Lessons from building an autonomous cloud offensive multi-agent system

While Unit 42 did not use frontier AI models in testing, this research is a crucial look at how powerful AI models may ultimately be weaponized in cyberspace.
The following are transcripts of the internal Q&A with Yahav Festinger, Senior Staff Researcher, Palo Alto Networks—provided by the company.
Q: Going into this test, what were your expectations? Were there any major surprises?
A: We weren’t necessarily surprised by Zealot’s core capabilities—we fully expected it to identify the attack path and pinpoint the specific misconfigurations needed to achieve its goal. However, the speed of the compromise was genuinely astonishing.
It took Zealot merely two to three minutes to go from gaining initial access in the cloud environment to successfully reaching sensitive data.
Q: Looking ahead, do you see AI agents remaining primarily as ‘force multipliers’ for human attackers, or will they evolve to execute full, multi-stage attacks completely autonomously?
A: I can certainly see agents performing multi-stage attacks completely autonomously in the near future.
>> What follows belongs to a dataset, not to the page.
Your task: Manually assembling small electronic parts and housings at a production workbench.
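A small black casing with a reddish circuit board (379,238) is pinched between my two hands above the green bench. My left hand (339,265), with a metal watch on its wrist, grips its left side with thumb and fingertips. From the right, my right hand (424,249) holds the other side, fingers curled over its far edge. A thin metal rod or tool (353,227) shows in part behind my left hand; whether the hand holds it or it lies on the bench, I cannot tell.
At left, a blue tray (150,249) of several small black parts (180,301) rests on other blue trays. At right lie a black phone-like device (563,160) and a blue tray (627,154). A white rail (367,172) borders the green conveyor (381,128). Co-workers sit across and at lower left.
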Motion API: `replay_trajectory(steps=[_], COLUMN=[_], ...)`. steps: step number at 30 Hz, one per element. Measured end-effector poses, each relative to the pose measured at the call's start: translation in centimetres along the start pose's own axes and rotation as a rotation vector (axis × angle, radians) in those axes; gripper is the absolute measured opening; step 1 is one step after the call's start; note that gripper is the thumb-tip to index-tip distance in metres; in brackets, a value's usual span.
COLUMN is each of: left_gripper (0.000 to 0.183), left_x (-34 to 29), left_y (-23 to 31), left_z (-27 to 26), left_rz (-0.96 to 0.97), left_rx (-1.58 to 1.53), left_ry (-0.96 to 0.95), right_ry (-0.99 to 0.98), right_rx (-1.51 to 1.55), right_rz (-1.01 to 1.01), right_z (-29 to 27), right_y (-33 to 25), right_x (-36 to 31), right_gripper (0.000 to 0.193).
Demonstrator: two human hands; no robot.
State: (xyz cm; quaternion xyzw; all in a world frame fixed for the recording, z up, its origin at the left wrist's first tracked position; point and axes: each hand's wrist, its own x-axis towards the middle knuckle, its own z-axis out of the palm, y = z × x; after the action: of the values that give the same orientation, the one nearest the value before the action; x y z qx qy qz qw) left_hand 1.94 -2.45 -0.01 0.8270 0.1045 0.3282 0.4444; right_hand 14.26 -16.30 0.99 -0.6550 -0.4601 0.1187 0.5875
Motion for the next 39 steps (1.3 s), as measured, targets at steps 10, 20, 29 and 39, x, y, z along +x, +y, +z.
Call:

The primary hurdle right now lies in the complexity of cloud execution. While frontier AI models are excellent at finding vulnerabilities through static code analysis, cloud environments require an agent to gather and track significantly more context to succeed.
In our testing, we encountered challenges like agents going down “rabbit holes,” but believe these issues will be naturally resolved as more advanced models are built to handle these complex scenarios.
Q: What are the implications for defenders? What should security teams be taking away from this test?
A: The critical takeaway, which strongly aligns with what we are already seeing in real-world cloud attacks, is that the window to mitigate issues is rapidly shrinking. Since AI can move from initial access to sensitive data in minutes, defenders must be able to remediate identified threats much faster.
Human reaction time is no longer sufficient on its own. Organizations must utilize automation and security playbooks to ensure a rapid, effective response.
“Historically, a sophisticated cloud breach required years of specialized training. AI has eliminated that requirement overnight. Attackers can now leverage models that possess that knowledge natively to move from intent to execution in minutes,” stated Chen Doytshman, Staff Researcher, Palo Alto Networks.